Could you repeat the records below exactly, leaving out any pictures?
━━ INPUT DATA
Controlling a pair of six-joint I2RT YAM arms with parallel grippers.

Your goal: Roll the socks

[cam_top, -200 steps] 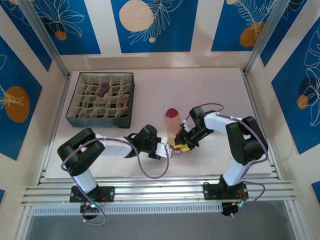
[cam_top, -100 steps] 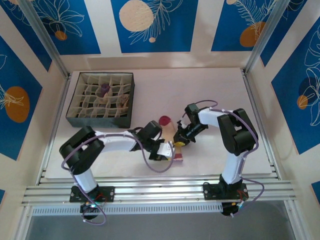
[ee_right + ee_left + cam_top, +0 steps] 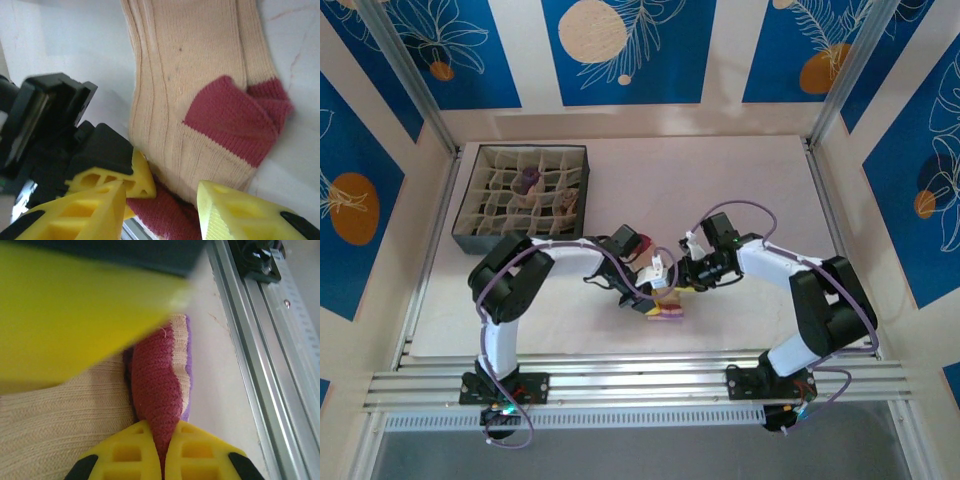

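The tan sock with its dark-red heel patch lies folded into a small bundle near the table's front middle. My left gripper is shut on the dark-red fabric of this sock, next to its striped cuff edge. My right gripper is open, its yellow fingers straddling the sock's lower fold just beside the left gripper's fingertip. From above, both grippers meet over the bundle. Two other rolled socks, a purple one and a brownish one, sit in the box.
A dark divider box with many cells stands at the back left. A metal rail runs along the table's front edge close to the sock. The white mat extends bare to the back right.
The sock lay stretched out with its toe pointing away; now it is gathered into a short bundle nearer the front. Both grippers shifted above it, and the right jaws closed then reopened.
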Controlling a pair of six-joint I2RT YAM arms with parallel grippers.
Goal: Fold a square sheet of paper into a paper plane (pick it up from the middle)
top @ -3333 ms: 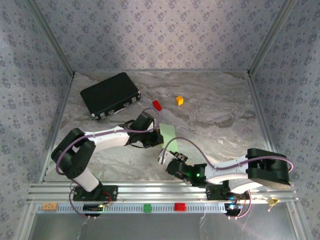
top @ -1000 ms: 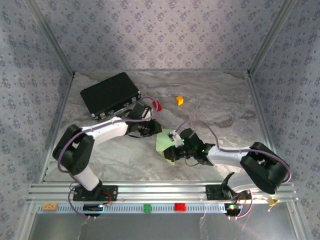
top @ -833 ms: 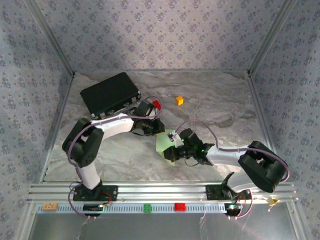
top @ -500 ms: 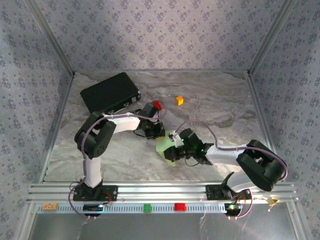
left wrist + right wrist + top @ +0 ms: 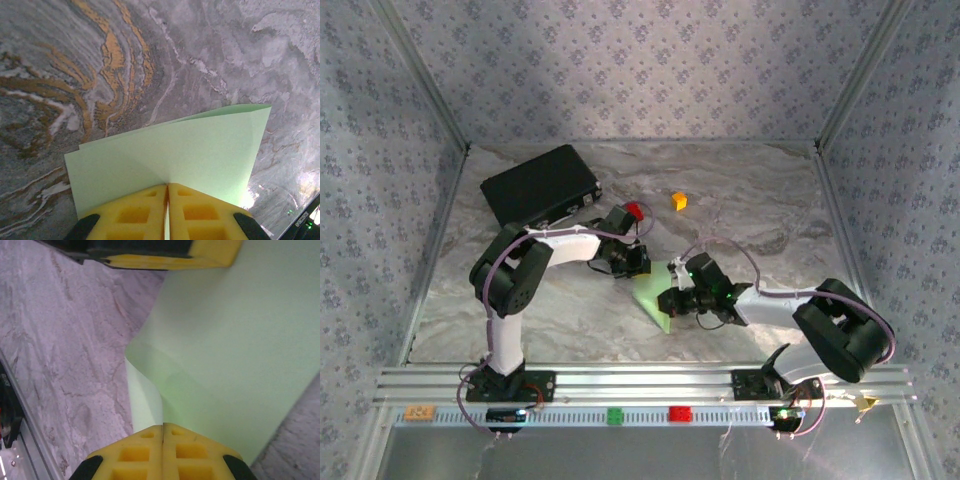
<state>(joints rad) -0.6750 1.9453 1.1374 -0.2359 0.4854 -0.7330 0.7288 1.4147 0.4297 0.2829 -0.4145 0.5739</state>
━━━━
## SOLUTION TO THIS TASK
Controlling a pair of six-joint I2RT YAM arms with parallel grippers.

Your goal: Roll the socks

[cam_top, -200 steps] 
[cam_top, -100 steps] 
[ee_right + ee_left + cam_top, +0 steps] 

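The tan sock with its dark-red heel patch lies folded into a small bundle near the table's front middle. My left gripper is shut on the dark-red fabric of this sock, next to its striped cuff edge. My right gripper is open, its yellow fingers straddling the sock's lower fold just beside the left gripper's fingertip. From above, both grippers meet over the bundle. Two other rolled socks, a purple one and a brownish one, sit in the box.
A dark divider box with many cells stands at the back left. A metal rail runs along the table's front edge close to the sock. The white mat extends bare to the back right.
The sock lay stretched out with its toe pointing away; now it is gathered into a short bundle nearer the front. Both grippers shifted above it, and the right jaws closed then reopened.
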Controlling a pair of six-joint I2RT YAM arms with parallel grippers.
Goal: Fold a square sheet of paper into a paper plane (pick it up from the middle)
top @ -3333 ms: 
top @ -1000 ms: 
top @ -833 ms: 
top @ -500 ms: 
left wrist + right wrist + top @ +0 ms: 
<state>(joints rad) -0.6750 1.9453 1.1374 -0.2359 0.4854 -0.7330 0.7288 1.4147 0.4297 0.2829 -0.4145 0.5739</state>

No other output belongs with this exercise.